WHAT THE TASK REQUIRES
Return the listing word for word, as given.

::::::::::

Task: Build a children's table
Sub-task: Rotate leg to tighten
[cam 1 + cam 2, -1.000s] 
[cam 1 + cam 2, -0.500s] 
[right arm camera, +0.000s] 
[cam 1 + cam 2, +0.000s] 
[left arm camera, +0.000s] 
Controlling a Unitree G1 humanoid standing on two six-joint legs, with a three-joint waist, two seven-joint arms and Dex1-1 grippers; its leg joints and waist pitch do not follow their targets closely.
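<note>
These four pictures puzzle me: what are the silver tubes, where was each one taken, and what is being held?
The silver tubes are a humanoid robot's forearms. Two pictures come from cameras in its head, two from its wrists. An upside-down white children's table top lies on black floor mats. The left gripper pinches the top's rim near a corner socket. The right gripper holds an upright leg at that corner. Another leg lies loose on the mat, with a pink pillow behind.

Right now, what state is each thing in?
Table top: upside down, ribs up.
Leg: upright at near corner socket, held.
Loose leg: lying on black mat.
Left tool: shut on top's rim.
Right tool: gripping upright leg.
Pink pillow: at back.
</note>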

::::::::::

REPLY TO THE EXERCISE
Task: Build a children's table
Sub-task: Rotate leg to tighten
[cam 1 + cam 2, -1.000s] 
[cam 1 + cam 2, -0.500s] 
[right arm camera, +0.000s] 
[cam 1 + cam 2, +0.000s] 
[left arm camera, +0.000s] 
Controlling a Unitree G1 humanoid standing on two six-joint legs, with a three-joint waist, two seven-joint arms and Dex1-1 grippers; its leg joints and waist pitch do not follow their targets closely.
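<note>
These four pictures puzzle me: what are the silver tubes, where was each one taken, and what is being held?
The silver tubes are a humanoid robot's forearms. Two pictures come from cameras in its head, two from its wrists. An upside-down white children's table top lies on black floor mats. The left gripper pinches the top's rim near a corner socket. The right gripper holds an upright leg at that corner. Another leg lies loose on the mat, with a pink pillow behind.

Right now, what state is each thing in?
Table top: upside down, ribs up.
Leg: upright at near corner socket, held.
Loose leg: lying on black mat.
Left tool: shut on top's rim.
Right tool: gripping upright leg.
Pink pillow: at back.
</note>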

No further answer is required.